[[ Given information open ]]

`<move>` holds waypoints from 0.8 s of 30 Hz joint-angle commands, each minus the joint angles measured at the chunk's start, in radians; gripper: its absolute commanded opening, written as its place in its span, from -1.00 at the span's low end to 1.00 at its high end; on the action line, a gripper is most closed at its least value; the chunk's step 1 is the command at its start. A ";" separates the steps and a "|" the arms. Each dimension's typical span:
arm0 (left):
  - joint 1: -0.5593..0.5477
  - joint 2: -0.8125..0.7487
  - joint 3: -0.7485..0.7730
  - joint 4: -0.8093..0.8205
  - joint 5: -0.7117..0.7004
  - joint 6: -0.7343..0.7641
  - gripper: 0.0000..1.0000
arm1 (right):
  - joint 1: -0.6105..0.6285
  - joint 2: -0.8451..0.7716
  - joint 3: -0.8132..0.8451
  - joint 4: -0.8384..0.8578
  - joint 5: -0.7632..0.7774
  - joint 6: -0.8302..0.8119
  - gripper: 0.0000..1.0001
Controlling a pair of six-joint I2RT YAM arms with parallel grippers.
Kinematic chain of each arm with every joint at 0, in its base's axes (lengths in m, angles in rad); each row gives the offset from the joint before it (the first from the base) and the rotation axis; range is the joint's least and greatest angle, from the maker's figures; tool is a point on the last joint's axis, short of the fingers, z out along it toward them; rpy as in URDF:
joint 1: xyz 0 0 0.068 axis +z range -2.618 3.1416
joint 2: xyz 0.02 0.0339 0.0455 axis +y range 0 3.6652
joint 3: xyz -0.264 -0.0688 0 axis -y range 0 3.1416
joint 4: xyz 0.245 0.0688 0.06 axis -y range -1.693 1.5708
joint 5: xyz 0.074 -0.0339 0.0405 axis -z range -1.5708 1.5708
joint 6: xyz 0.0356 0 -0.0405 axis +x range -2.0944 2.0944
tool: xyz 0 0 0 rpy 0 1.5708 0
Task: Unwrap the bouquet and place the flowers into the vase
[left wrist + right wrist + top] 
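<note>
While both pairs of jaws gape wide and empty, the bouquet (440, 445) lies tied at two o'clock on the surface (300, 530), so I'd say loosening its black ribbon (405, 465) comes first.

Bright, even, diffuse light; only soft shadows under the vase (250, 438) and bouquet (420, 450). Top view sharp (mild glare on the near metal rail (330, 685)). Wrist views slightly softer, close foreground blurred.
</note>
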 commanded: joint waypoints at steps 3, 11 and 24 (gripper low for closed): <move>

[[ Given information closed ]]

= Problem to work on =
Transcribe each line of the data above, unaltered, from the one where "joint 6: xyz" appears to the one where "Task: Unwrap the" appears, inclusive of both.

= Task response =
joint 6: xyz 0.0356 0 -0.0405 axis +x range -2.0944 2.0944
tool: xyz 0 0 0 rpy 0 1.5708 0
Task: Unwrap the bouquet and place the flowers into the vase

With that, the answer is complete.